目を覚まし、まず飛び込んできたのはいつもと違う色の天井。

壁も家具もそれら全てが以前小説で読んだ物語に出てきそうなアジアン調で、心なしか涼し気な気持ちにさせる。

「そういえば…………私…」

次第にここがどこなのかを思い出し、辺りを見渡す。

しかし時計らしきものは見当たらなかった。
 
ガルゴ王国に戻ると陛下が私に休みを下さったので何となくベッドの上に横になったら、そのまま寝てしまったのだっけ………。


誰も起こしに来なかったので随分とぐっすり寝てしまったようだが、お陰様で気分がさっぱりした。

____パサ……。

「あれ…………これは」

取りあえずベッドの上から下りようと体を動かしたとき、何かが下に落ちたと思えば、椅子にかけられていたはずの毛布であった。
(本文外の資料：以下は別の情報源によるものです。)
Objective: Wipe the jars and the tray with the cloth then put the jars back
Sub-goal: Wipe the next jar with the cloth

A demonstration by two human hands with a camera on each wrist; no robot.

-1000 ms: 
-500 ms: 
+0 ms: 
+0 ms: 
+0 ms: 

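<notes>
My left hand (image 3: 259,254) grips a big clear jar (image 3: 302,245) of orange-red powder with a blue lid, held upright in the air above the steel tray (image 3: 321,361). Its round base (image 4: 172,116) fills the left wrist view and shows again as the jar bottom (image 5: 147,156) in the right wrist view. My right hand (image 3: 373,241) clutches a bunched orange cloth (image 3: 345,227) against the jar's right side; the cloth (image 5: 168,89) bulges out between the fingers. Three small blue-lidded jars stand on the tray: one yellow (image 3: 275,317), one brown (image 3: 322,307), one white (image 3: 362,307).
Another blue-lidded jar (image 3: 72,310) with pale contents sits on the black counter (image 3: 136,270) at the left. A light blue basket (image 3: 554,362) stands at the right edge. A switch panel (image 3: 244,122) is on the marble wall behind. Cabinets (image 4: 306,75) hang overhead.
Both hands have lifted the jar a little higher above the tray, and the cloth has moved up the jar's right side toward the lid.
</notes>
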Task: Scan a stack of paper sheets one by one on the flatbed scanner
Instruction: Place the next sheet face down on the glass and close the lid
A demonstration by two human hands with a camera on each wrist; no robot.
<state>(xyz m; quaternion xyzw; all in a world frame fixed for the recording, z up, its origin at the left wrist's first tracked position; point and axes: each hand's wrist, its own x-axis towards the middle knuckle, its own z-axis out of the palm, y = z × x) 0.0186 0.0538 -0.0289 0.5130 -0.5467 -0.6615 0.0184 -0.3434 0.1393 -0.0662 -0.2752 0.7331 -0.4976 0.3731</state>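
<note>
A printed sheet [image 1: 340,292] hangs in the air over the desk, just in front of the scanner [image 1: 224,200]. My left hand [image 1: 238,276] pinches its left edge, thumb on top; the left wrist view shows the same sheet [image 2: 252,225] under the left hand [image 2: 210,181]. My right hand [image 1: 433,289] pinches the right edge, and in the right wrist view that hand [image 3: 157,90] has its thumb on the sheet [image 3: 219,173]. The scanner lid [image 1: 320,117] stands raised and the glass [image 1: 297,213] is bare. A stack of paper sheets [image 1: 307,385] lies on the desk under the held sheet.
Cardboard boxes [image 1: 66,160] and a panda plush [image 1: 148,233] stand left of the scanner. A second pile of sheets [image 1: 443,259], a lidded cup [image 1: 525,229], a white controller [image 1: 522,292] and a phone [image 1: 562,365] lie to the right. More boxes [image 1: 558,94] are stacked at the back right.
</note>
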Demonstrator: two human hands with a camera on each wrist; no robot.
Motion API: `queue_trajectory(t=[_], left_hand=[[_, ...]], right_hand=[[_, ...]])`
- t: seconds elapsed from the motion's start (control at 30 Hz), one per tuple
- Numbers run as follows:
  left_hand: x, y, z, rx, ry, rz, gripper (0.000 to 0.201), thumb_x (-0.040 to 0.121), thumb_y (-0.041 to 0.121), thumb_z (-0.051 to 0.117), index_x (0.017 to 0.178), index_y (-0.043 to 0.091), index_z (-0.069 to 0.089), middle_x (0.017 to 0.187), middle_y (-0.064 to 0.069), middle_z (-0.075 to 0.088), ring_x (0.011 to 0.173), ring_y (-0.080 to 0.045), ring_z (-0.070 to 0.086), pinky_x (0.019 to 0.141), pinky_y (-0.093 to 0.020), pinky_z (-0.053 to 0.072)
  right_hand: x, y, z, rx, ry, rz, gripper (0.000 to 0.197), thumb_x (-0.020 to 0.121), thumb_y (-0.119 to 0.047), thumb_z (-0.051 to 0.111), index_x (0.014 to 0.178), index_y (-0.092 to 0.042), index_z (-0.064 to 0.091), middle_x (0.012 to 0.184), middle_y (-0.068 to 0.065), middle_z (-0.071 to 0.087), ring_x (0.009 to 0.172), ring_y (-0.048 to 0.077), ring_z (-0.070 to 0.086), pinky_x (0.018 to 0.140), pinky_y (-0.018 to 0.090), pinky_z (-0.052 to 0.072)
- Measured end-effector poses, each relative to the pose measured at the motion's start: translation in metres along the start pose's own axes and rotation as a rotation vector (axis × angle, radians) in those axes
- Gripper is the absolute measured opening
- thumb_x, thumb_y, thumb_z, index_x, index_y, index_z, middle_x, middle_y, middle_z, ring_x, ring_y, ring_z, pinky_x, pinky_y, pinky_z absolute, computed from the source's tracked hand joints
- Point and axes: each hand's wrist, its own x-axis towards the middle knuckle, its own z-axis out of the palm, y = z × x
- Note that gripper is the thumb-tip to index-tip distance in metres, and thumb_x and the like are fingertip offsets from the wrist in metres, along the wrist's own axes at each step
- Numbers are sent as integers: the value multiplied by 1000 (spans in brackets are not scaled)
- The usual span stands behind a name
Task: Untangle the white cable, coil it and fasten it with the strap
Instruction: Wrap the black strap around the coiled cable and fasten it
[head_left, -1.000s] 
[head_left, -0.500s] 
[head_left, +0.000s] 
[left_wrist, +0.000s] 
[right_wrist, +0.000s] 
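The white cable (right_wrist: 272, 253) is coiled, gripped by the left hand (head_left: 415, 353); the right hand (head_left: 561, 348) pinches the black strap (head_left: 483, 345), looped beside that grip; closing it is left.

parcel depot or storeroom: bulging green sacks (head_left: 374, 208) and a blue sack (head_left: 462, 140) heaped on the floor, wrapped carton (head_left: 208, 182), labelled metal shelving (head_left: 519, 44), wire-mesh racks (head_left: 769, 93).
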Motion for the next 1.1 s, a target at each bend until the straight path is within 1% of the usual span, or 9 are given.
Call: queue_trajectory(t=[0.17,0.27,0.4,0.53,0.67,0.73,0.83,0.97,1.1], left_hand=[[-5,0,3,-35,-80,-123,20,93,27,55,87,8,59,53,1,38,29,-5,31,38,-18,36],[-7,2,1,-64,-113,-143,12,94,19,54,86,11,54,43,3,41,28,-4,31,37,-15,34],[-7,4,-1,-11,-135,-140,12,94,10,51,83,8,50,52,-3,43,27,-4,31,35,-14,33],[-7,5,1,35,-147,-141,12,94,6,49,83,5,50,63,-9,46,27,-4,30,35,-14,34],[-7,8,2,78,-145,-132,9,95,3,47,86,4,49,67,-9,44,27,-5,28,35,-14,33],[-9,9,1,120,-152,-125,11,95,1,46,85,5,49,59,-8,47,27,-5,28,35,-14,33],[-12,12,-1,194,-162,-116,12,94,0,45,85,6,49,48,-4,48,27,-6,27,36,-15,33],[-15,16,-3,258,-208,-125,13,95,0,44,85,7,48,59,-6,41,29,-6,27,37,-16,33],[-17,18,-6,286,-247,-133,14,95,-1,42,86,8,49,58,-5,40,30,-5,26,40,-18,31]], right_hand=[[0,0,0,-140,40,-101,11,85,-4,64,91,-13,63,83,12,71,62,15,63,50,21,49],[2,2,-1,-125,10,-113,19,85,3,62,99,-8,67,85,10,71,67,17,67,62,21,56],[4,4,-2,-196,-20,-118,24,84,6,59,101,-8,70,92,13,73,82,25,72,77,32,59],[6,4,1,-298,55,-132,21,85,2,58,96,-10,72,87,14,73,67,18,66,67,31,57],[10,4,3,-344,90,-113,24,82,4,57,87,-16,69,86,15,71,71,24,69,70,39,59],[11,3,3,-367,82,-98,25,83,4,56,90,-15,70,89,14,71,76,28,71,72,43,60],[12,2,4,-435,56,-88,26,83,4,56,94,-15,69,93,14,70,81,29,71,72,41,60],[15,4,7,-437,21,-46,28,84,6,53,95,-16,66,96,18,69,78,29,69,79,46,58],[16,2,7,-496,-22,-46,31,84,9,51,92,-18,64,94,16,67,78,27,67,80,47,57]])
私は毛布をかけずに寝てしまったし、この毛布が初め椅子にかけられていたと言うことは…………………恐らく誰かが部屋の中に入り毛布をかけてくれたのだろう。

ここに足を運べる人物は限られるので、恐らく陛下で間違いない。

侍女かもしれないと思ったが、まず返事もないのに勝手に中へは入らないだろうし。

だけどここに来た人物が陛下として………………なぜ私を起こさなかったのだろう?

何か用事があってここへ来たに違いないが………………。